« Parlons de sexualité ! » - L'Infirmière Magazine n° 260 du 01/05/2010 | Espace Infirmier
 

L'Infirmière Magazine n° 260 du 01/05/2010

 

Cancer de la prostate

Actualités

Santé

Le Dr Michel Schouman plaide pour une meilleure prise en compte de l'activité sexuelle des hommes soignés pour un cancer de la prostate.

« Lorsqu'on prend en charge un patient, qu'il soit traité ou non ou qu'une suspicion existe, les questions liées à sa sexualité doivent être abordées. Toutes ces étapes sont anxiogènes et, par conséquent, sexuellement délétères », insistait le Dr Michel Schouman, urologue et andrologue, lors des 13es Rencontres infirmières en oncologie (1).
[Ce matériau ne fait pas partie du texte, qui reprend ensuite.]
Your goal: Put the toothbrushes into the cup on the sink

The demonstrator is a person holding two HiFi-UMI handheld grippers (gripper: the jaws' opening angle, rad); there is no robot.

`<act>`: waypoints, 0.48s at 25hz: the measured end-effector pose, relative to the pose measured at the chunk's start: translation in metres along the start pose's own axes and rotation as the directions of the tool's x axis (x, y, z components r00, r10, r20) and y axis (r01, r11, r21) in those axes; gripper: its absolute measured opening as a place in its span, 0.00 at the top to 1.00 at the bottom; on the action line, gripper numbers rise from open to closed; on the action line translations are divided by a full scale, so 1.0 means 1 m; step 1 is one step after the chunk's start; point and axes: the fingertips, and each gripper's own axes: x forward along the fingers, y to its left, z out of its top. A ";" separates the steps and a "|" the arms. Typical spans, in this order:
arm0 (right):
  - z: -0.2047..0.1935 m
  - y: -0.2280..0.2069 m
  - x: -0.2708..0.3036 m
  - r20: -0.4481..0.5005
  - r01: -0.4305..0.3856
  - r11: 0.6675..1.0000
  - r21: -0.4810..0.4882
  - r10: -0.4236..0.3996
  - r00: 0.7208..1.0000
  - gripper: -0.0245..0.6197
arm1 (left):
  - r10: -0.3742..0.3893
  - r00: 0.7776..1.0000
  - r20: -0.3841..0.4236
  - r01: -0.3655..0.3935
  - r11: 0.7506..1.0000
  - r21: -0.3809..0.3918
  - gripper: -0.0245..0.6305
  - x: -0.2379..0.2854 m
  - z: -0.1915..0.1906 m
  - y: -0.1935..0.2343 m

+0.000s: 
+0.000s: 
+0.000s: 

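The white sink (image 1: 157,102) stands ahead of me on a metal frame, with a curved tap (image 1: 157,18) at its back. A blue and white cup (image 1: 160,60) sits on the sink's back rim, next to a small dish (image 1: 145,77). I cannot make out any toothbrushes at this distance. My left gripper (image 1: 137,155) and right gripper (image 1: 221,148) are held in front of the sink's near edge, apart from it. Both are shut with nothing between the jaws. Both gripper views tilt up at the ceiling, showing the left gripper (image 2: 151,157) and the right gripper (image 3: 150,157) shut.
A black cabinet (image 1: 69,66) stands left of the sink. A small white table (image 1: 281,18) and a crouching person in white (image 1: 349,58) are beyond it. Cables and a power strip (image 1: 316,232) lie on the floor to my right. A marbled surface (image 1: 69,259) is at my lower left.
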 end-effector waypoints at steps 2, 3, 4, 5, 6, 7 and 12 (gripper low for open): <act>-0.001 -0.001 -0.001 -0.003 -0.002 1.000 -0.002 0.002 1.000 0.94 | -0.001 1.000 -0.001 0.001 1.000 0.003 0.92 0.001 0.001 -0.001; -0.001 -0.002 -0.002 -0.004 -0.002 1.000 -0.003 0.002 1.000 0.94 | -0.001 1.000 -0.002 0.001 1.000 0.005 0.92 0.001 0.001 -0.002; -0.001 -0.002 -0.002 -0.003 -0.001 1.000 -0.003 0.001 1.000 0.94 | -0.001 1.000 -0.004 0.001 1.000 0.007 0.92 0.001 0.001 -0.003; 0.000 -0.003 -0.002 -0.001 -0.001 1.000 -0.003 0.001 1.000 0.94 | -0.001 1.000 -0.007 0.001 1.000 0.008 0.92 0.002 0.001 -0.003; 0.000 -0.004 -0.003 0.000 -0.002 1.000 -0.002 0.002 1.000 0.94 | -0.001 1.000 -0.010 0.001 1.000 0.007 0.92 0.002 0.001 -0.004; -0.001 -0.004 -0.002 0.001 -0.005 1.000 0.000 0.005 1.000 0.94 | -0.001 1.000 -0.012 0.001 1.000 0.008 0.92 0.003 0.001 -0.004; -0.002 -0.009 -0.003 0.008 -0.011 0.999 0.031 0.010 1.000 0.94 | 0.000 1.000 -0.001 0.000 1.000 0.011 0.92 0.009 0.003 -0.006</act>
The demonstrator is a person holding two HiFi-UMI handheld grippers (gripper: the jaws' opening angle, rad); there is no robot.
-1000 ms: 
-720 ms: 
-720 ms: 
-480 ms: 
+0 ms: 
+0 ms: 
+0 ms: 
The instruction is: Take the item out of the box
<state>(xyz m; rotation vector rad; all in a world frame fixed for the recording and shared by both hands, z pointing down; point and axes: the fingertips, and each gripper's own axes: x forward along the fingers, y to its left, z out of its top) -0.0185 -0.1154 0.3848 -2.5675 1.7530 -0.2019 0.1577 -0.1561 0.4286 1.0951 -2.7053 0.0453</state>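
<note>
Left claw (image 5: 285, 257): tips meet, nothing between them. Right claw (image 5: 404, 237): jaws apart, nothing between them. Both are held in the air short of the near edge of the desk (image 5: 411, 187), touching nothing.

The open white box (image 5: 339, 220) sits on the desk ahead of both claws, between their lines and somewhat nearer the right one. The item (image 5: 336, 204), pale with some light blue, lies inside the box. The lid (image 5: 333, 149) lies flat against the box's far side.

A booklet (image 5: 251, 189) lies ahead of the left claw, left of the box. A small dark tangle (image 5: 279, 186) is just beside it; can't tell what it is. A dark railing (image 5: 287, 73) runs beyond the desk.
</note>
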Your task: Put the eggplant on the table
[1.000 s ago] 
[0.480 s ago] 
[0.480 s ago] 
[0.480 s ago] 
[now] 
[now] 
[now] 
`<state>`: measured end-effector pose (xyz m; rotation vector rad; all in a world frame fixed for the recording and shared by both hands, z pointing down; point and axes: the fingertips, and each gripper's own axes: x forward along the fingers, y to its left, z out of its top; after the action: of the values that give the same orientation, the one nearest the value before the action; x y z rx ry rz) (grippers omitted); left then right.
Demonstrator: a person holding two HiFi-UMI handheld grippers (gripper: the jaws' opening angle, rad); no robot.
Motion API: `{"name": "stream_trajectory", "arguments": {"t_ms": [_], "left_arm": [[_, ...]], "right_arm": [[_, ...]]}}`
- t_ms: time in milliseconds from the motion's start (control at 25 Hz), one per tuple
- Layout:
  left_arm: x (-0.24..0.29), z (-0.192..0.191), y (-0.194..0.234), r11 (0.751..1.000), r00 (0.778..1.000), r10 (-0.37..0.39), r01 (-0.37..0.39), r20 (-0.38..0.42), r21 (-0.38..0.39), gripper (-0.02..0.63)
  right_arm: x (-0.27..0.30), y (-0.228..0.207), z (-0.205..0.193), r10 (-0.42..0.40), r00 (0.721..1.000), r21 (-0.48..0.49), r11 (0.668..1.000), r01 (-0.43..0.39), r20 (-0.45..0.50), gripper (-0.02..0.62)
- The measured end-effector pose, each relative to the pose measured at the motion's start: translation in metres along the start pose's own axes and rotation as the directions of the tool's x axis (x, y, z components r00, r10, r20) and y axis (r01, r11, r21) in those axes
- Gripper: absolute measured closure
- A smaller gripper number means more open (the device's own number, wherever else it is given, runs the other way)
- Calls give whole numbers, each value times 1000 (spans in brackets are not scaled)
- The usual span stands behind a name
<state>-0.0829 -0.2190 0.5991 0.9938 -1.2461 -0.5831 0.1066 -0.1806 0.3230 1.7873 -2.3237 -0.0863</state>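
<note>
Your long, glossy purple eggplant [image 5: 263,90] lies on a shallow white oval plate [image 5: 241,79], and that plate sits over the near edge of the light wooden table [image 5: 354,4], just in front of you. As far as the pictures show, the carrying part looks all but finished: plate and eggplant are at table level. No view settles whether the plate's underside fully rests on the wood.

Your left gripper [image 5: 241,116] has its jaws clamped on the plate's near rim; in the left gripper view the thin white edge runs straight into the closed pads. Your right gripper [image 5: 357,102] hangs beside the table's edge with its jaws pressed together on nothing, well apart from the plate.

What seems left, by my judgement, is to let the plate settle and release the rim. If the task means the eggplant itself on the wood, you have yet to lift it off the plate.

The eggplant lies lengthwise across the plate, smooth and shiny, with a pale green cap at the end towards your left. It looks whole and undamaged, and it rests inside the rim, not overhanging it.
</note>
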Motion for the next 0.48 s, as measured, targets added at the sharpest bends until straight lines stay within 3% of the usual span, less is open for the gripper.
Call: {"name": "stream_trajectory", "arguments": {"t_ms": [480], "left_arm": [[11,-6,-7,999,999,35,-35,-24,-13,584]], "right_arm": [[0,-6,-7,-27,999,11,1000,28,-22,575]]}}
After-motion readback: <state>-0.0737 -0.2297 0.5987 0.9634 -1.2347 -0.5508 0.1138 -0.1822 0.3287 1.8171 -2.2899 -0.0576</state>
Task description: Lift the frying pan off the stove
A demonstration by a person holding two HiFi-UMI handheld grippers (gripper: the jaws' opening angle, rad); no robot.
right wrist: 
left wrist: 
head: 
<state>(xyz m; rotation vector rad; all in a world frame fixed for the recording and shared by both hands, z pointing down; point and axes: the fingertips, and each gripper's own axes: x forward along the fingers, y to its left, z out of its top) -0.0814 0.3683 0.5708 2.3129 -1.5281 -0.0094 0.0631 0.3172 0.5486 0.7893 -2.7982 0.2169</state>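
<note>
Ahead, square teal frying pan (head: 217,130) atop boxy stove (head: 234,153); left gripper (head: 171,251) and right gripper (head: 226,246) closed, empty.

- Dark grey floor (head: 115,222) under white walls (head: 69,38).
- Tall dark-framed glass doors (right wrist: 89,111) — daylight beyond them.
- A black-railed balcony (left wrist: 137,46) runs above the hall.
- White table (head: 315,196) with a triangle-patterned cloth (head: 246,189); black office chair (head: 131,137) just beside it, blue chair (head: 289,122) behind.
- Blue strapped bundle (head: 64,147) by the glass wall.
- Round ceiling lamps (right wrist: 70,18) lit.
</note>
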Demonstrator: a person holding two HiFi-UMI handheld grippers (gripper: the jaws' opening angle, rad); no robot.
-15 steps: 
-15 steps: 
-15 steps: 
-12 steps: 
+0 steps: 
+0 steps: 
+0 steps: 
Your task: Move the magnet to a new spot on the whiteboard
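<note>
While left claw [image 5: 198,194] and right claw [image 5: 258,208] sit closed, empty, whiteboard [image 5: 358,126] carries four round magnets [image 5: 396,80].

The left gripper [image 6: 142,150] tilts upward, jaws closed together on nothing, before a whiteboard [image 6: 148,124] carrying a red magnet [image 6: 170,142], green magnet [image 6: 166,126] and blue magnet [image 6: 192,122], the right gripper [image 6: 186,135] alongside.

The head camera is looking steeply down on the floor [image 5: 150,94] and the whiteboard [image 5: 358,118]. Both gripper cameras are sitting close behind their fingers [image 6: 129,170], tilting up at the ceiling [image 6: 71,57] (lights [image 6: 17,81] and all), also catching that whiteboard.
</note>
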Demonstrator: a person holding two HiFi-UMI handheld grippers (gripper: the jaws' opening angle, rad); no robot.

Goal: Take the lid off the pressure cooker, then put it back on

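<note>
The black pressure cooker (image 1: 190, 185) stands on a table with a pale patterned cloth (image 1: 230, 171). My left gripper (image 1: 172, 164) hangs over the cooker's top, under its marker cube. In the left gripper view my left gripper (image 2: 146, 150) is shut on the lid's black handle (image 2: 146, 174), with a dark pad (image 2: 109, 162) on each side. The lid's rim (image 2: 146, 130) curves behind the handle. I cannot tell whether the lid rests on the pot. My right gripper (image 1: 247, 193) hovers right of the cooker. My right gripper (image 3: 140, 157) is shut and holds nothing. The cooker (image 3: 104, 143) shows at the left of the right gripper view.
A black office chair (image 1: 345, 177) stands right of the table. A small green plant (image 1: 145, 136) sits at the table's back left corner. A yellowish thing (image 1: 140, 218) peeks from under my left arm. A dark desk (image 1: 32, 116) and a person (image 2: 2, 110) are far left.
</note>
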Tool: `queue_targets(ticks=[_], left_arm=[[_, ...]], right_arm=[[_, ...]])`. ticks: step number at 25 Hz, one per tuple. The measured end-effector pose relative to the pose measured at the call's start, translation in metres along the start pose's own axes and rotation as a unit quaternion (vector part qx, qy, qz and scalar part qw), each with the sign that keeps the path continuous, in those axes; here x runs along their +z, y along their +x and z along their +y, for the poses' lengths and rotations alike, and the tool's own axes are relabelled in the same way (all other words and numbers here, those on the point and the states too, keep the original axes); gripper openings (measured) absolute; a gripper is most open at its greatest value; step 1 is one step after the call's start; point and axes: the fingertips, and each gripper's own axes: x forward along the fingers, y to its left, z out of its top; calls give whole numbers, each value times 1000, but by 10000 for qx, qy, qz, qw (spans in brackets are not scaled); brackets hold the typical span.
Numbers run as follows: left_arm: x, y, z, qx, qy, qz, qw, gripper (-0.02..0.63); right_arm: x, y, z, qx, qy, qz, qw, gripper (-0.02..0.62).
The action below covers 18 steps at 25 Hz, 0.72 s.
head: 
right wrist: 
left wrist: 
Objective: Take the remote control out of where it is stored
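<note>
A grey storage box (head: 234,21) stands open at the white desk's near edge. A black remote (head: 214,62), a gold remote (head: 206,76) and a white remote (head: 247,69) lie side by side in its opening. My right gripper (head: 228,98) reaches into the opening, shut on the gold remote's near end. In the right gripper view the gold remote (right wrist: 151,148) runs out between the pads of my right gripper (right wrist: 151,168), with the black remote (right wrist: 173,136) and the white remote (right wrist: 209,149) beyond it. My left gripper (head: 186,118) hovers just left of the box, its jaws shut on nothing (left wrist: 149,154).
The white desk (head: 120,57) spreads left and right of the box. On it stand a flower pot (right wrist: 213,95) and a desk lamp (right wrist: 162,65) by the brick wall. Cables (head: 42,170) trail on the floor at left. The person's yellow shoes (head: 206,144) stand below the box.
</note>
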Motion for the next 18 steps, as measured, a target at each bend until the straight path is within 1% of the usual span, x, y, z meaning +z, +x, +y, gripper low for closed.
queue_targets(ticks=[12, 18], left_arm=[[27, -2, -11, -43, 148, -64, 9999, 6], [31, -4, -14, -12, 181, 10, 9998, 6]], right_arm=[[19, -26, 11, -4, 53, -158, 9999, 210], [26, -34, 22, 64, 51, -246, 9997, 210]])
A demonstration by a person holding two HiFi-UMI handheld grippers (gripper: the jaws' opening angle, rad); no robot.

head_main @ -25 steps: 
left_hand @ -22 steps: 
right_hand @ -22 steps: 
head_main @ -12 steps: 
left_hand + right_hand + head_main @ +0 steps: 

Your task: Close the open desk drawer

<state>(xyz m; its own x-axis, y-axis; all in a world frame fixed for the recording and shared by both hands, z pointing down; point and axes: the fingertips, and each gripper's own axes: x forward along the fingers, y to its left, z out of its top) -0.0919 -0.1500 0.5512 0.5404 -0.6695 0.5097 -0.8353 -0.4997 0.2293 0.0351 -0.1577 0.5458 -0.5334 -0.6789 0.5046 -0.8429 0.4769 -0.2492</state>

S'agissant des cancers traités par prostatectomie, le médecin a tenu à battre en brèche quelques idées reçues : « À en croire les statistiques communiquées lors de congrès ou publiées dans les revues scientifiques, 80 % des hommes disent conserver une érection après une opération. D'expérience, je peux dire que la réalité est bien différente. » Pour le praticien, cette distorsion s'explique, notamment, par les séries de patients incluses dans les études. « La plupart ne sont revus qu'une seule fois pour un contrôle de cicatrice et, à cette occasion, la sexualité n'est presque jamais évoquée. Par défaut, on considère donc que tout va bien. » Or, selon lui, à peine 30 % des opérés verraient leur sexualité maintenue après un traitement chirurgical, les autres souffrant de troubles plus ou moins sévères de l'érection.

Pour le médecin, « Une fois la cicatrisation achevée, il faut encourager les patients à reprendre une activité sexuelle. Sinon, les muscles lisses de la verge s'atrophient et des tissus fibreux se développent à la place d'un collagène de bonne qualité. » Pour que l'érection se produise, il faut que les corps caverneux se relâchent et laissent affluer le sang. Pour favoriser ce relâchement, plusieurs traitements peuvent être proposés, soit « per os », soit par injection. Dans la classe des inhibiteurs de la phosphodiestérase de type 5, Viagra ®, Cialis ® et Levitra ® peuvent être prescrits. Leur délai d'action va de trente minutes à plusieurs heures, Mais ils restent chers et non remboursés. « Et, attention, prévient le Dr Schouman, avec ces produits, il n'y a pas d'érection sans stimulation sexuelle. »

Le bon dosage

S'agissant des molécules injectables, la prostaglandine E1 (Edex ®, Caverject ®) est utilisée. « Il faut trouver le bon dosage pour que l'érection ne soit ni trop courte ni trop longue (sinon, elle peut-être douloureuse), et apprendre au patient à réaliser l'injection. » La prostatectomie empêche toute éjaculation, mais les patients peuvent avoir des orgasmes. « Ils les décrivent comme différents, note le médecin, mais souvent plus forts. »

1- Le 13 mars à Paris.

Trop fréquent

Le cancer de la prostate entraîne 10 000 décès par an. Il est le cancer le plus fréquent chez les hommes de plus de 50 ans et la deuxième cause de décès par cancer après celui du poumon. À l'apparition de symptômes tels que des troubles urinaires et sexuels, son dépistage repose sur le toucher rectal, le dosage de l'antigène spécifique de la prostate (PSA) et une biopsie du tissu prostatique.